Records from a data collection:
##############################

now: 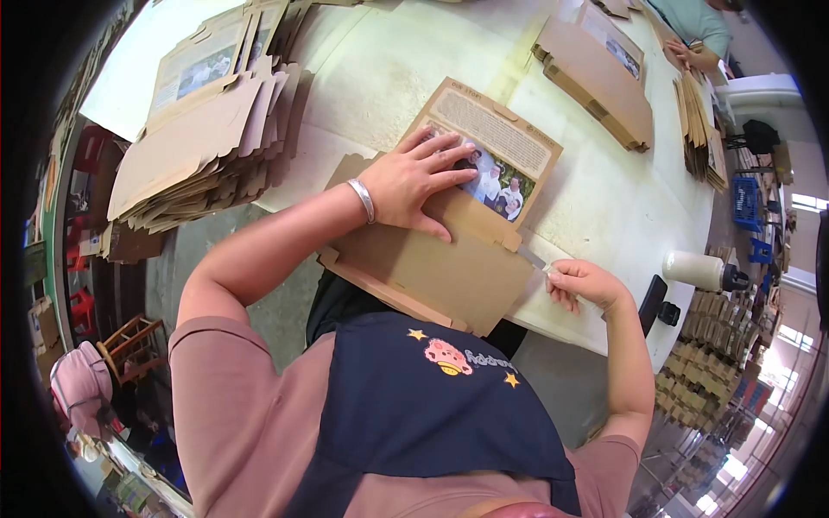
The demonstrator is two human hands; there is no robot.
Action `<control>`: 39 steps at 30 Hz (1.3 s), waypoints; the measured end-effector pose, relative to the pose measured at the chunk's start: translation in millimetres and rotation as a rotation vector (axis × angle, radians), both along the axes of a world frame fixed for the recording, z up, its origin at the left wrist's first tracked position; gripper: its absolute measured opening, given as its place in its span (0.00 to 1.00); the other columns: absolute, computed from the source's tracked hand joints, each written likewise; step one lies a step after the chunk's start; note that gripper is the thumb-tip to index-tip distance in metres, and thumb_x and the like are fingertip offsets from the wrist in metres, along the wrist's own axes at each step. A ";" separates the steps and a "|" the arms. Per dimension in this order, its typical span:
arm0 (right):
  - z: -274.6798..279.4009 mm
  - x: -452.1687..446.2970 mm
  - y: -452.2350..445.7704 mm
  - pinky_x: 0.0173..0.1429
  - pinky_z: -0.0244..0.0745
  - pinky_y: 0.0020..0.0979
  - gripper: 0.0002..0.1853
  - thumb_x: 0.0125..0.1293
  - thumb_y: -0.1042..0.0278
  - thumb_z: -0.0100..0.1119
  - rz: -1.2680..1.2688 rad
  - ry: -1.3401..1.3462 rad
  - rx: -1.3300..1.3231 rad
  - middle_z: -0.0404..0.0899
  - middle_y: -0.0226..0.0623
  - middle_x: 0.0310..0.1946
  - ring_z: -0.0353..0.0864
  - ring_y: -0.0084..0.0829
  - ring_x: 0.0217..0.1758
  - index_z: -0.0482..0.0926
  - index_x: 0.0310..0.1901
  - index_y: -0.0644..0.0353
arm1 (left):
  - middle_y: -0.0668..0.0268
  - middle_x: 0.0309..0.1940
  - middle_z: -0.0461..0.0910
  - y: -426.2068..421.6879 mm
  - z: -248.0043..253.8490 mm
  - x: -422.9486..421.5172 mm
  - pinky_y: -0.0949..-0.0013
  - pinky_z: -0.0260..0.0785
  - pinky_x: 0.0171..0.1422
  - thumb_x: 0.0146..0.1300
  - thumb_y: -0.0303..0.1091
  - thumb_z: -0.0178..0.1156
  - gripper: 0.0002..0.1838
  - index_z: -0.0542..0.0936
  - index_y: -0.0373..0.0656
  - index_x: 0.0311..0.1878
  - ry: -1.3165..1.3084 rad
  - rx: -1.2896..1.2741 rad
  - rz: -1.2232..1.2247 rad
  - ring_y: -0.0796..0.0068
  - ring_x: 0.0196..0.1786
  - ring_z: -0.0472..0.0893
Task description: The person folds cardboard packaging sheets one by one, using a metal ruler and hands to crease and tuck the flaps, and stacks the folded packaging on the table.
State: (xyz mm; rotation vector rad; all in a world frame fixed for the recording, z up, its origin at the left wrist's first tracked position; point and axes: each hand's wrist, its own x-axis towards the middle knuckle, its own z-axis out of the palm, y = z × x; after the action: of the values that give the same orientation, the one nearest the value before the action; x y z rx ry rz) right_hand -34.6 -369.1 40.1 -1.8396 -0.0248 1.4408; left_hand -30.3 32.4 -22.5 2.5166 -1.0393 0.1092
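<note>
My left hand [414,180] lies flat with fingers spread on a brown cardboard box blank [449,259], which carries printed text and a group photo. A silver bracelet [362,201] circles that wrist. The blank rests on the white table and reaches over its near edge toward my apron. At the blank's right side my right hand [583,283] is closed around the end of a thin flat grey tool [532,256]. The tool's tip meets the cardboard edge by the fold; its exact kind cannot be made out.
A tall stack of folded cardboard blanks [186,142] stands at the left, and another pile [596,82] lies at the far right. A white bottle [692,270] and a black phone-like object [654,302] sit at the table's right edge. Another person [695,30] works at the far right.
</note>
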 end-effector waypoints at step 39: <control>-49.4 -73.8 35.5 0.41 0.79 0.35 0.18 0.58 0.59 0.82 -0.287 -1.385 -0.238 0.79 0.33 0.39 0.81 0.35 0.37 0.83 0.44 0.54 | 0.63 0.39 0.88 -44.2 36.6 10.6 0.56 0.77 0.54 0.75 0.58 0.58 0.24 0.88 0.47 0.37 0.342 0.281 0.285 0.64 0.47 0.86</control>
State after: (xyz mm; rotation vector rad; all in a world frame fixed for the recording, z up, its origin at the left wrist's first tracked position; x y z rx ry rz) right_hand -108.4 -333.6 -9.3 -2.5414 -0.2643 -0.2205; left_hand -19.6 -11.8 14.1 2.7879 -0.5903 -0.4002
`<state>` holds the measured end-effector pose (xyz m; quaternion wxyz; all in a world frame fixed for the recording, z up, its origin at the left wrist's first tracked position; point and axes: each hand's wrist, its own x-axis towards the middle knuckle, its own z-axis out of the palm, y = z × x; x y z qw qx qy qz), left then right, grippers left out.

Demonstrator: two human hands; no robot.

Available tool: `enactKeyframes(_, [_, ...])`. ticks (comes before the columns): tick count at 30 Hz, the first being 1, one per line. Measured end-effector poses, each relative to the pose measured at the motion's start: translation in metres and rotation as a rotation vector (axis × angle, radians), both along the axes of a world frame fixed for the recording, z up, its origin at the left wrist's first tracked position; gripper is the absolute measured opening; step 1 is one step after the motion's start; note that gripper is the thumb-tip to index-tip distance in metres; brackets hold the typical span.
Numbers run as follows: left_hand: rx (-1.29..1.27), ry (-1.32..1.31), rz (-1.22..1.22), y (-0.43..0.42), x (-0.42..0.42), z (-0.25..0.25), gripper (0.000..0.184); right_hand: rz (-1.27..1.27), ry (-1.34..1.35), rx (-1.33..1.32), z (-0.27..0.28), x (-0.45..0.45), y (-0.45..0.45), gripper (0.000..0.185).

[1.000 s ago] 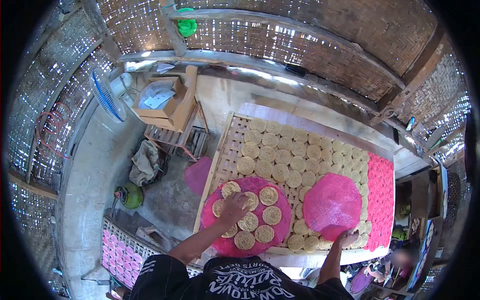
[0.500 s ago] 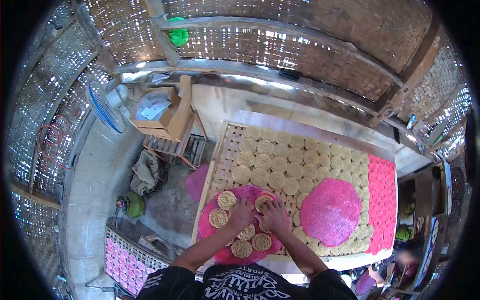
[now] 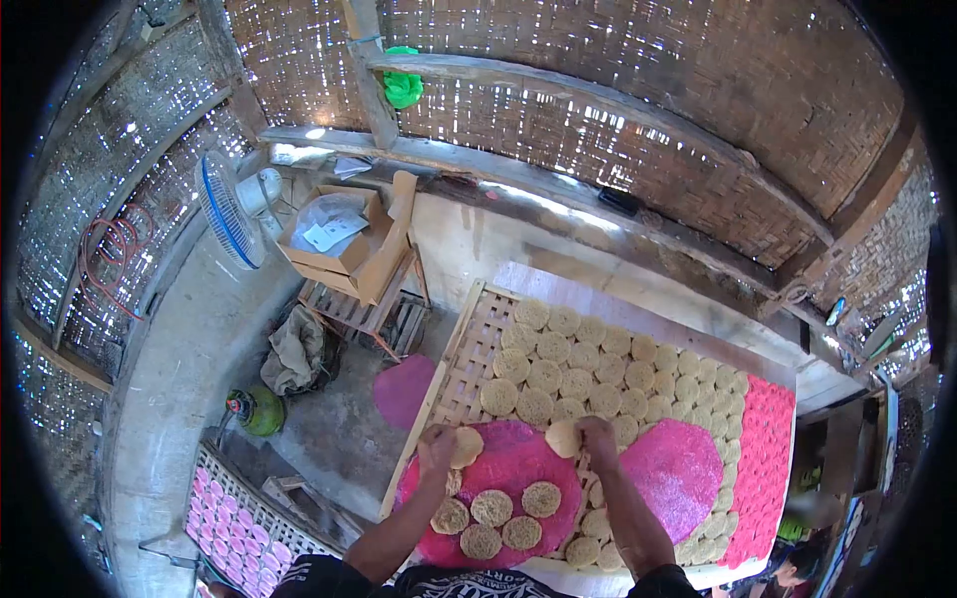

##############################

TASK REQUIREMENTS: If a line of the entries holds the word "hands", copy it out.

RESULT FOR THIS TASK:
The demonstrator is two human hands; there is no robot.
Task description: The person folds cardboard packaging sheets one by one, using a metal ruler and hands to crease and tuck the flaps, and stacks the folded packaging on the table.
Demonstrator: two human hands; no robot.

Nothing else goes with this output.